- [Information supplied]:
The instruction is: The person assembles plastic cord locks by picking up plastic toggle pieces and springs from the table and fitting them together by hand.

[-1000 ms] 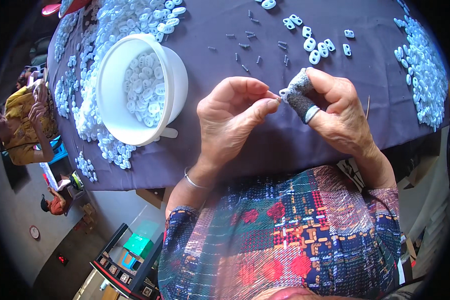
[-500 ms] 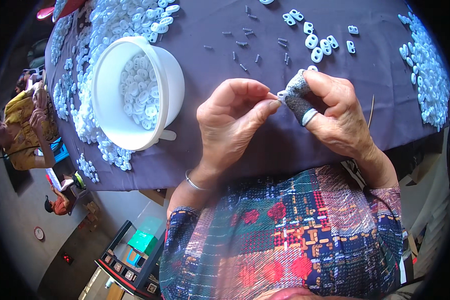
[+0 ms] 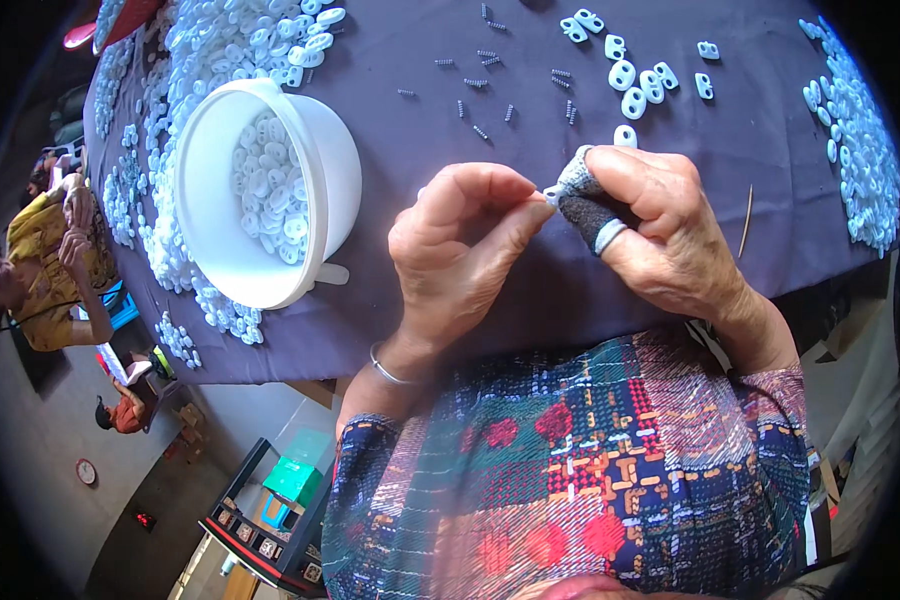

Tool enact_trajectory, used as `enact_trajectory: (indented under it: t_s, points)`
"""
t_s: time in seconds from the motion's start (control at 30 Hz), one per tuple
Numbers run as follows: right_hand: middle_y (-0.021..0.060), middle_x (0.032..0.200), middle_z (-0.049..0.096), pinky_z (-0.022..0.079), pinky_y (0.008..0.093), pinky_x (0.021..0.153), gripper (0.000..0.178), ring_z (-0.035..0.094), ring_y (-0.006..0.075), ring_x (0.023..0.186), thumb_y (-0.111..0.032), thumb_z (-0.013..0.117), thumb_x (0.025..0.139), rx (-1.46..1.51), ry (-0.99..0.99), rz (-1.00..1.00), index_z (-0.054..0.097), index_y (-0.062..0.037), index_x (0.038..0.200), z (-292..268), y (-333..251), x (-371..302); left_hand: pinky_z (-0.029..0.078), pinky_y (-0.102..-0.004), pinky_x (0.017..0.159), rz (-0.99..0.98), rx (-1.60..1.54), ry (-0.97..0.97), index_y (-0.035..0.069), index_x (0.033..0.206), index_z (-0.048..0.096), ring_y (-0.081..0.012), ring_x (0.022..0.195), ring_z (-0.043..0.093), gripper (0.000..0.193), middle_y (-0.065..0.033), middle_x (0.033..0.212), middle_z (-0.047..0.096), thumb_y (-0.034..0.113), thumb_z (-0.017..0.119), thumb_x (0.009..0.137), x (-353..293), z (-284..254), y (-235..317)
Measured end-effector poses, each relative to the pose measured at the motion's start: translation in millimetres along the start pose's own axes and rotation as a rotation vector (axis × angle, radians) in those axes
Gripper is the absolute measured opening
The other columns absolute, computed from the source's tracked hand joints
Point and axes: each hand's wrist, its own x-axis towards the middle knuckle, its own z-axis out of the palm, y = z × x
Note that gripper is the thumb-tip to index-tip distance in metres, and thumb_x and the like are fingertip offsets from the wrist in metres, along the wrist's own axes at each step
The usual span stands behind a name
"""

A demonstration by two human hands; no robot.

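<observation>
Between my two hands is a small white plastic cord lock piece (image 3: 552, 195) with holes in it. My right hand (image 3: 670, 205) pinches it, thumb and forefinger wrapped in grey cloth finger covers (image 3: 592, 218). Against the piece's left end, the thumb and forefinger of my left hand (image 3: 450, 245) are pressed together; whatever lies between those tips is hidden. Just beyond my right fingers lies a loose white oval piece (image 3: 625, 136). Several small dark coil springs (image 3: 476, 83) are scattered on the cloth beyond my hands, with several white two-hole pieces (image 3: 652, 86) to their right.
A white tub (image 3: 340, 180) part-filled with white pieces stands left of my hands, beside a large heap of them (image 3: 205, 50). Another heap (image 3: 865, 170) lies far right. A thin stick (image 3: 746, 222) rests on the dark tablecloth (image 3: 420, 140). A person in yellow (image 3: 55, 260) sits beyond the left edge.
Both hands have shifted slightly left together, the white piece still between their fingertips. The rest of the view has moved only slightly.
</observation>
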Motion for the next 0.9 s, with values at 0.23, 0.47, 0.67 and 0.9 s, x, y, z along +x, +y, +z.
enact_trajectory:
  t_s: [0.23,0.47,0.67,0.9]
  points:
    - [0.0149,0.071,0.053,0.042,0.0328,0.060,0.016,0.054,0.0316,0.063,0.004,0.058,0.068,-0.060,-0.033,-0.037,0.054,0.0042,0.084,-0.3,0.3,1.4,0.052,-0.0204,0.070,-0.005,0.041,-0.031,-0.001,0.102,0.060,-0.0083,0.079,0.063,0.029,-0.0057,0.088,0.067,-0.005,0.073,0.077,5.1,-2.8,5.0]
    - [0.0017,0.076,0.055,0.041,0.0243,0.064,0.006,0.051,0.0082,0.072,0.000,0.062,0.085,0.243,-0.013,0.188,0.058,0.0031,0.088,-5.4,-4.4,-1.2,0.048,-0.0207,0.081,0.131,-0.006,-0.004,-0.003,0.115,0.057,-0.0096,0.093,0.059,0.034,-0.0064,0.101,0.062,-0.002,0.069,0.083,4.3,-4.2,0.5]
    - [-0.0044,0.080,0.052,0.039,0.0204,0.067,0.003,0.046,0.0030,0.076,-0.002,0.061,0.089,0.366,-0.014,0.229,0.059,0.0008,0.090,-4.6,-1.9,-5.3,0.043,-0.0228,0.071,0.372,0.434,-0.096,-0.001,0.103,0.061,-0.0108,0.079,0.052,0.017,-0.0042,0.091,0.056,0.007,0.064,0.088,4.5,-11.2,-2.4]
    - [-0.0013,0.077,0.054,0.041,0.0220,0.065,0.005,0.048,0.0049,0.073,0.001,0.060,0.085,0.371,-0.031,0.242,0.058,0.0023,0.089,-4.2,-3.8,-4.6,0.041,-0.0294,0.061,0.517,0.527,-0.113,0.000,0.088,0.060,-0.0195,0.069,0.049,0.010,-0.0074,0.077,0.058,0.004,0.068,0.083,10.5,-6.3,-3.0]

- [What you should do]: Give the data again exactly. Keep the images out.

- [Solution below]:
The instruction is: The person assembles plastic cord locks by picking up plastic toggle pieces and springs from the table and fitting them together by hand.

[-1000 ms] 
[-500 ms] 
[+0 ms] 

Tool enact_trajectory, used as `enact_trajectory: (indented under it: t_s, points)`
"""
t_s: time in seconds from the motion's start (control at 30 Hz), one per tuple
Numbers run as follows: right_hand: middle_y (-0.021..0.060), middle_x (0.032..0.200), middle_z (-0.049..0.096), pinky_z (-0.022..0.079), pinky_y (0.008..0.093), pinky_x (0.021..0.153), gripper (0.000..0.178), ring_z (-0.035..0.094), ring_y (-0.006..0.075), ring_x (0.023..0.186), thumb_y (-0.111..0.032), thumb_z (-0.013..0.117), thumb_x (0.025..0.139), rx (-1.46..1.51), ry (-0.99..0.99), rz (-1.00..1.00), index_z (-0.054..0.097), index_y (-0.062..0.037), index_x (0.038..0.200), z (-292..268), y (-333..251), x (-371..302); left_hand: pinky_z (-0.029..0.078), pinky_y (-0.102..-0.004), pinky_x (0.017..0.159), rz (-0.99..0.98), rx (-1.60..1.54), ry (-0.97..0.97), index_y (-0.035..0.069), index_x (0.033..0.206), index_z (-0.048..0.096), ring_y (-0.081..0.012), ring_x (0.022..0.195), ring_z (-0.043..0.093), gripper (0.000..0.193), middle_y (-0.065..0.033), middle_x (0.033..0.212), middle_z (-0.047..0.096), thumb_y (-0.034..0.113), thumb_z (-0.017..0.119), thumb_x (0.009..0.137), x (-353..293), z (-284..254), y (-235..317)
Measured end-effector poses, each relative to the pose measured at the motion's start: translation in millimetres along the start pose's own axes and rotation as a rotation vector (axis × angle, radians) in those axes
Gripper is the absolute measured opening
The other columns absolute, computed from the source's tracked hand joints
Point and axes: each hand's wrist, its own x-axis towards the middle knuckle, its own z-axis out of the palm, y = z × x
Note that gripper is the thumb-tip to index-tip distance in metres, and thumb_x and the like are fingertip offsets from the wrist in metres, along the wrist's own axes at each step
The usual span stands behind a name
"""

A demonstration by two human hands; no robot.

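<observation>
Between my two hands is a small white plastic cord lock piece (image 3: 552, 195) with holes in it. My right hand (image 3: 670, 205) pinches it, thumb and forefinger wrapped in grey cloth finger covers (image 3: 592, 218). Against the piece's left end, the thumb and forefinger of my left hand (image 3: 450, 245) are pressed together; whatever lies between those tips is hidden. Just beyond my right fingers lies a loose white oval piece (image 3: 625, 136). Several small dark coil springs (image 3: 476, 83) are scattered on the cloth beyond my hands, with several white two-hole pieces (image 3: 652, 86) to their right.
A white tub (image 3: 340, 180) part-filled with white pieces stands left of my hands, beside a large heap of them (image 3: 205, 50). Another heap (image 3: 865, 170) lies far right. A thin stick (image 3: 746, 222) rests on the dark tablecloth (image 3: 420, 140). A person in yellow (image 3: 55, 260) sits beyond the left edge.
Both hands have shifted slightly left together, the white piece still between their fingertips. The rest of the view has moved only slightly.
</observation>
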Motion for the next 0.9 s, with values at 0.23, 0.47, 0.67 and 0.9 s, x, y, z along +x, +y, +z.
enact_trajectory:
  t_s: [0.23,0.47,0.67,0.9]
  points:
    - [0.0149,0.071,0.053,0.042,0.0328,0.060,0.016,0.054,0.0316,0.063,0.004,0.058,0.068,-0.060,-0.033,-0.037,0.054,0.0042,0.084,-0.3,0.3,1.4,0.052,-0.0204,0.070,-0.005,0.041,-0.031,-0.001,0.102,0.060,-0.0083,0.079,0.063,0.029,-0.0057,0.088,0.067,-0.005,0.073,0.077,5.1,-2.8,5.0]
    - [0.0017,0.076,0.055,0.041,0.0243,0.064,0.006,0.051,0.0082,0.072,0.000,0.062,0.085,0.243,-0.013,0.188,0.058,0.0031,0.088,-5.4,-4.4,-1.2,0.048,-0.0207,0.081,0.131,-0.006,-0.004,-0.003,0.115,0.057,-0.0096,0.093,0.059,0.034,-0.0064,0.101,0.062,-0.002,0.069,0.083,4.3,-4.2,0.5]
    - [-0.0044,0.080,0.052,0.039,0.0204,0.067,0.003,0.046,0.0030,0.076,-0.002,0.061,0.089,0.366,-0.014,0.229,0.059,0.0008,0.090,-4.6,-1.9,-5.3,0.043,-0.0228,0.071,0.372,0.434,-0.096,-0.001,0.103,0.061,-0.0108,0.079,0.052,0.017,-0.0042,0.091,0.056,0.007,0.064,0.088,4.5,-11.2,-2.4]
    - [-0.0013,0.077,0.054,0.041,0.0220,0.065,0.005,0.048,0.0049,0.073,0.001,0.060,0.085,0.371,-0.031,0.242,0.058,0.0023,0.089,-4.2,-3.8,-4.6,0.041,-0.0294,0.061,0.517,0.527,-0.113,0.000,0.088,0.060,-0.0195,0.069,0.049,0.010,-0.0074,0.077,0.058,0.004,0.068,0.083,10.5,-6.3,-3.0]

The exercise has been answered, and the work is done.